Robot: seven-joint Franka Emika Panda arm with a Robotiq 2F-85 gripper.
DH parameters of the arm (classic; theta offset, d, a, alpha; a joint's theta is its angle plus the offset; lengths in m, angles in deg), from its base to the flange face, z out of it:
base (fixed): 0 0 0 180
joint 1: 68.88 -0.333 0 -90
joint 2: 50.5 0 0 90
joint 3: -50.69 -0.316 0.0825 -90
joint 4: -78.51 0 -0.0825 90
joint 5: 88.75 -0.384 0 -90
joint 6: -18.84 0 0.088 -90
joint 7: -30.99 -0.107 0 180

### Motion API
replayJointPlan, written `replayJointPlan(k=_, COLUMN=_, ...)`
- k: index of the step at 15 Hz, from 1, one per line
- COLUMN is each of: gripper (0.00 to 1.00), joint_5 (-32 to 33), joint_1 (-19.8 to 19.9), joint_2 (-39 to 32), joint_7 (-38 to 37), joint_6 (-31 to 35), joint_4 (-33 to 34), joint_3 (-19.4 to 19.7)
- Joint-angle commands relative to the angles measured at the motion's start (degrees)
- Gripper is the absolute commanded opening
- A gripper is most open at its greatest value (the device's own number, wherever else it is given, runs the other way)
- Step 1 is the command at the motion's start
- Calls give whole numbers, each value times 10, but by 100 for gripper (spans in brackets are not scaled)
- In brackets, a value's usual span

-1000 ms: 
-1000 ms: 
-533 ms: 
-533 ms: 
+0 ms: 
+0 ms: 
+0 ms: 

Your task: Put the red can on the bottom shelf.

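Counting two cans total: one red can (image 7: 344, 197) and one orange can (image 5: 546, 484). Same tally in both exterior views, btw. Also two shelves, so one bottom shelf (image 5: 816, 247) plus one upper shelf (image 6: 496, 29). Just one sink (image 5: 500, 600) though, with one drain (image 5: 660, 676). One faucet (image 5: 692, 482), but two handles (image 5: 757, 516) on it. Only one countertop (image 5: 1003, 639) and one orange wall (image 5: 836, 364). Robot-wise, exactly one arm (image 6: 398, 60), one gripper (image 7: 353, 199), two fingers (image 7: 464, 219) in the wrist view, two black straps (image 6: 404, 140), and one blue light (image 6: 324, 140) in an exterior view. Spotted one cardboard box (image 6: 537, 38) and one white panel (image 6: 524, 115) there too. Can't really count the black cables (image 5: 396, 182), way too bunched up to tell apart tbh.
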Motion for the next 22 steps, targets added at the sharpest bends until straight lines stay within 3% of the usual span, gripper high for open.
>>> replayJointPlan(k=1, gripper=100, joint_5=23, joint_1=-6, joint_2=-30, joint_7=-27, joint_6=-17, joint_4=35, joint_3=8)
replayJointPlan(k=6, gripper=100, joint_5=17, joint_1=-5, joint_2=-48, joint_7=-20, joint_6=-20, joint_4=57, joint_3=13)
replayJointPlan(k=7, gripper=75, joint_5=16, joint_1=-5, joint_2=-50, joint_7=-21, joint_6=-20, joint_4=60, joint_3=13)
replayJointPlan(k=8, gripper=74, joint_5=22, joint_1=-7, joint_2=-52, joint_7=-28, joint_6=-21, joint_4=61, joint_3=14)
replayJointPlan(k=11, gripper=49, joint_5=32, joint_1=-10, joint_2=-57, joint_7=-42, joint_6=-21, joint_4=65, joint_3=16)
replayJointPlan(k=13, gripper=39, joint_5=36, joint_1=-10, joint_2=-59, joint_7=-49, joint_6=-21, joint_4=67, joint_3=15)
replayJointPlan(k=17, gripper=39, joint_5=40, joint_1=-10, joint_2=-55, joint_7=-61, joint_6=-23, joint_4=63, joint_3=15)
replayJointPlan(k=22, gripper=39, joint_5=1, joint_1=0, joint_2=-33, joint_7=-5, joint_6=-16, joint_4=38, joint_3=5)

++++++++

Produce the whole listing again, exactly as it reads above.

Robot: seven-joint Franka Emika Panda arm with a Robotiq 2F-85 gripper.
DH parameters of the arm (classic; theta offset, d, a, alpha; a joint's theta is its angle plus the offset; lengths in m, angles in deg), from its base to the flange face, z out of it:
base (fixed): 0 0 0 180
joint 1: 68.88 -0.333 0 -90
joint 2: 50.5 0 0 90
joint 3: -50.69 -0.316 0.0825 -90
joint 4: -78.51 0 -0.0825 90
joint 5: 88.75 -0.384 0 -90
joint 6: -18.84 0 0.088 -90
joint 7: -30.99 -0.107 0 180

### Motion API
replayJointPlan, written `replayJointPlan(k=_, COLUMN=_, ...)`
- k: index of the step at 15 Hz, from 1, one per line
- COLUMN is each of: gripper (0.00 to 1.00), joint_5 (-32 to 33), joint_1 (-19.8 to 19.9), joint_2 (-39 to 32), joint_7 (-38 to 37), joint_6 (-31 to 35), joint_4 (-33 to 34), joint_3 (-19.4 to 19.7)
- Joint-angle commands relative to the angles measured at the motion's start (degrees)
- Gripper is the absolute commanded opening
- A gripper is most open at its greatest value (the device's own number, wherever else it is given, runs the other way)
- Step 1 is the command at the motion's start
- Calls give whole numbers, each value times 10, but by 100 for gripper (spans in brackets are not scaled)
- In brackets, a value's usual span

-1000 ms: 
-1000 ms: 
-533 ms: 
-533 ms: 
+0 ms: 
+0 ms: 
+0 ms: 

Your task: Put the red can on the bottom shelf.

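Counting two cans total: one red can (image 7: 344, 197) and one orange can (image 5: 546, 484). Same tally in both exterior views, btw. Also two shelves, so one bottom shelf (image 5: 816, 247) plus one upper shelf (image 6: 496, 29). Just one sink (image 5: 500, 600) though, with one drain (image 5: 660, 676). One faucet (image 5: 692, 482), but two handles (image 5: 757, 516) on it. Only one countertop (image 5: 1003, 639) and one orange wall (image 5: 836, 364). Robot-wise, exactly one arm (image 6: 398, 60), one gripper (image 7: 353, 199), two fingers (image 7: 464, 219) in the wrist view, two black straps (image 6: 404, 140), and one blue light (image 6: 324, 140) in an exterior view. Spotted one cardboard box (image 6: 537, 38) and one white panel (image 6: 524, 115) there too. Can't really count the black cables (image 5: 396, 182), way too bunched up to tell apart tbh.
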Motion for the next 22 steps, targets added at the sharpest bends until straight lines stay within 3% of the usual span, gripper high for open.
>>> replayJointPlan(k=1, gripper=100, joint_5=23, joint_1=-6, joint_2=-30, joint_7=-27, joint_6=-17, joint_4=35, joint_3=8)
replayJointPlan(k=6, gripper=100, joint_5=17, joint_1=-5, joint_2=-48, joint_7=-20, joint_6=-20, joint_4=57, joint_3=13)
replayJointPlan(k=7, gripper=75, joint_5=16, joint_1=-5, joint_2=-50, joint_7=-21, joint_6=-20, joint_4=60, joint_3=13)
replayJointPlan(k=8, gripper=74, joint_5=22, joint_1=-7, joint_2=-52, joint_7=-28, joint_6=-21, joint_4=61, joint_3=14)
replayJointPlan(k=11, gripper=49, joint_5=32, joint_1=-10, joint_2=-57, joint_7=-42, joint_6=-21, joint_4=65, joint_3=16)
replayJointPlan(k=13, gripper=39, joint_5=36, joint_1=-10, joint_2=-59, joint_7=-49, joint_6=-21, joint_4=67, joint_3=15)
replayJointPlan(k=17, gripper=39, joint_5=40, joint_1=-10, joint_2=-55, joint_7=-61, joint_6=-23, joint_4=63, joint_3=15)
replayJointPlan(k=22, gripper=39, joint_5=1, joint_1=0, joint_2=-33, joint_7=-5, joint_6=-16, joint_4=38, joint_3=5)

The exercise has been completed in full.